- _Data segment_
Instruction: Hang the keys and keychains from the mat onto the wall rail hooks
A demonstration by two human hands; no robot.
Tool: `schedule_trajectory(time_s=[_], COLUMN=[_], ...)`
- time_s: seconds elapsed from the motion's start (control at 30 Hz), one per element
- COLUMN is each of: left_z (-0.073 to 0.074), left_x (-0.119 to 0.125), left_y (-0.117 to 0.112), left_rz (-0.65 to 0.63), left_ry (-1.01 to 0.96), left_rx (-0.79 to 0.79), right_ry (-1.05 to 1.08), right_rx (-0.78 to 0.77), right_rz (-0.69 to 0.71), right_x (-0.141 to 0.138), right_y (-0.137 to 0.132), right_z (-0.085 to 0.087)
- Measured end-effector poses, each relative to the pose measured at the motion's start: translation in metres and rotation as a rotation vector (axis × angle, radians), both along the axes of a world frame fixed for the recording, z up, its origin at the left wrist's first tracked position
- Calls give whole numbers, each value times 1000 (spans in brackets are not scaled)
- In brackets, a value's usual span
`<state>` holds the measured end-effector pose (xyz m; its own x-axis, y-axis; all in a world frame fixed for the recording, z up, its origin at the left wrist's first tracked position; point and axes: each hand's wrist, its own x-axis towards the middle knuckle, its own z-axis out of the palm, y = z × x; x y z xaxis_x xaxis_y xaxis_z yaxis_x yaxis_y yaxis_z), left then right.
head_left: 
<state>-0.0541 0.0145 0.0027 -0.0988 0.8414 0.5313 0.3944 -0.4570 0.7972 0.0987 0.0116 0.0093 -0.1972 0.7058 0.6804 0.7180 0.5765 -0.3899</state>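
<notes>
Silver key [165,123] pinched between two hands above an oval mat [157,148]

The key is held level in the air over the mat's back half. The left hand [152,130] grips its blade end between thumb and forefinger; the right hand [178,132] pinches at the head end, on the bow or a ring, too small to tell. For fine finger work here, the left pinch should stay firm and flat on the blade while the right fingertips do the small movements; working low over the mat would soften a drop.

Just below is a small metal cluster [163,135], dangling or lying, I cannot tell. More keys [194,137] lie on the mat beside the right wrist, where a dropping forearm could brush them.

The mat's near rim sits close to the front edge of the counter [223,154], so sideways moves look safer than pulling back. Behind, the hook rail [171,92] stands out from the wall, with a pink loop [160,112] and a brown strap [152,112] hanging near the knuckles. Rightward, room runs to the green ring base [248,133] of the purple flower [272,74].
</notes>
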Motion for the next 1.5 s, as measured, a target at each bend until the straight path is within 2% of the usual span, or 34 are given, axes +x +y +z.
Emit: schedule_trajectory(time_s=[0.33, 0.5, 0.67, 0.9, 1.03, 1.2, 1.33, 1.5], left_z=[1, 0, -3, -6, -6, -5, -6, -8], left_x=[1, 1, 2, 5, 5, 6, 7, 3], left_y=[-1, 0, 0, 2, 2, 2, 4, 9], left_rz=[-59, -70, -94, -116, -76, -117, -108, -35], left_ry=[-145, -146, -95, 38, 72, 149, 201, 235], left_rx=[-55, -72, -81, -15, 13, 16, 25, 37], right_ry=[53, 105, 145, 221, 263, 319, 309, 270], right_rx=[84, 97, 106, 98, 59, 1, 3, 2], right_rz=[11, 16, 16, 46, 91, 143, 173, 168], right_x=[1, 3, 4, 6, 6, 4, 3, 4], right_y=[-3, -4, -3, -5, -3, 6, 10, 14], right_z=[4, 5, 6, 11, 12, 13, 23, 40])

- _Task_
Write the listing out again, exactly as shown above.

- _Written response_
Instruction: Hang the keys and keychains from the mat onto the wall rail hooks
A demonstration by two human hands; no robot.
Tool: `schedule_trajectory(time_s=[_], COLUMN=[_], ...)`
- time_s: seconds elapsed from the motion's start (control at 30 Hz), one per element
- COLUMN is each of: left_z (-0.073 to 0.074), left_x (-0.119 to 0.125), left_y (-0.117 to 0.112), left_rz (-0.65 to 0.63), left_ry (-1.01 to 0.96), left_rx (-0.79 to 0.79), right_ry (-1.05 to 1.08), right_rx (-0.78 to 0.77), right_rz (-0.69 to 0.71), right_x (-0.141 to 0.138), right_y (-0.137 to 0.132), right_z (-0.085 to 0.087)
- Measured end-effector poses, each relative to the pose measured at the motion's start: translation in metres and rotation as a rotation vector (axis × angle, radians), both along the axes of a world frame fixed for the recording, z up, its origin at the left wrist's first tracked position
- Calls give whole numbers, each value times 1000 (spans in brackets are not scaled)
- In brackets, a value's usual span
`<state>` holds the measured end-effector pose (xyz m; its own x-axis, y-axis; all in a world frame fixed for the recording, z up, its origin at the left wrist's first tracked position; point and axes: each hand's wrist, its own x-axis towards the middle knuckle, its own z-axis out of the palm, y = z × x; x y z xaxis_x xaxis_y xaxis_z yaxis_x yaxis_y yaxis_z), left then right.
head_left: 
<state>-0.0541 0.0145 0.0027 -0.0988 0.8414 0.5313 0.3944 -0.4570 0.7972 0.0987 0.0116 0.0093 -0.1972 0.7058 0.6804 0.7180 0.5765 -0.3899</state>
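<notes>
Silver key [165,123] pinched between two hands above an oval mat [157,148]

The key is held level in the air over the mat's back half. The left hand [152,130] grips its blade end between thumb and forefinger; the right hand [178,132] pinches at the head end, on the bow or a ring, too small to tell. For fine finger work here, the left pinch should stay firm and flat on the blade while the right fingertips do the small movements; working low over the mat would soften a drop.

Just below is a small metal cluster [163,135], dangling or lying, I cannot tell. More keys [194,137] lie on the mat beside the right wrist, where a dropping forearm could brush them.

The mat's near rim sits close to the front edge of the counter [223,154], so sideways moves look safer than pulling back. Behind, the hook rail [171,92] stands out from the wall, with a pink loop [160,112] and a brown strap [152,112] hanging near the knuckles. Rightward, room runs to the green ring base [248,133] of the purple flower [272,74].
</notes>
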Motion for the next 1.5 s, as measured, a target at each bend until the straight path is within 2% of the usual span, or 34 are given, axes +x +y +z.
Emit: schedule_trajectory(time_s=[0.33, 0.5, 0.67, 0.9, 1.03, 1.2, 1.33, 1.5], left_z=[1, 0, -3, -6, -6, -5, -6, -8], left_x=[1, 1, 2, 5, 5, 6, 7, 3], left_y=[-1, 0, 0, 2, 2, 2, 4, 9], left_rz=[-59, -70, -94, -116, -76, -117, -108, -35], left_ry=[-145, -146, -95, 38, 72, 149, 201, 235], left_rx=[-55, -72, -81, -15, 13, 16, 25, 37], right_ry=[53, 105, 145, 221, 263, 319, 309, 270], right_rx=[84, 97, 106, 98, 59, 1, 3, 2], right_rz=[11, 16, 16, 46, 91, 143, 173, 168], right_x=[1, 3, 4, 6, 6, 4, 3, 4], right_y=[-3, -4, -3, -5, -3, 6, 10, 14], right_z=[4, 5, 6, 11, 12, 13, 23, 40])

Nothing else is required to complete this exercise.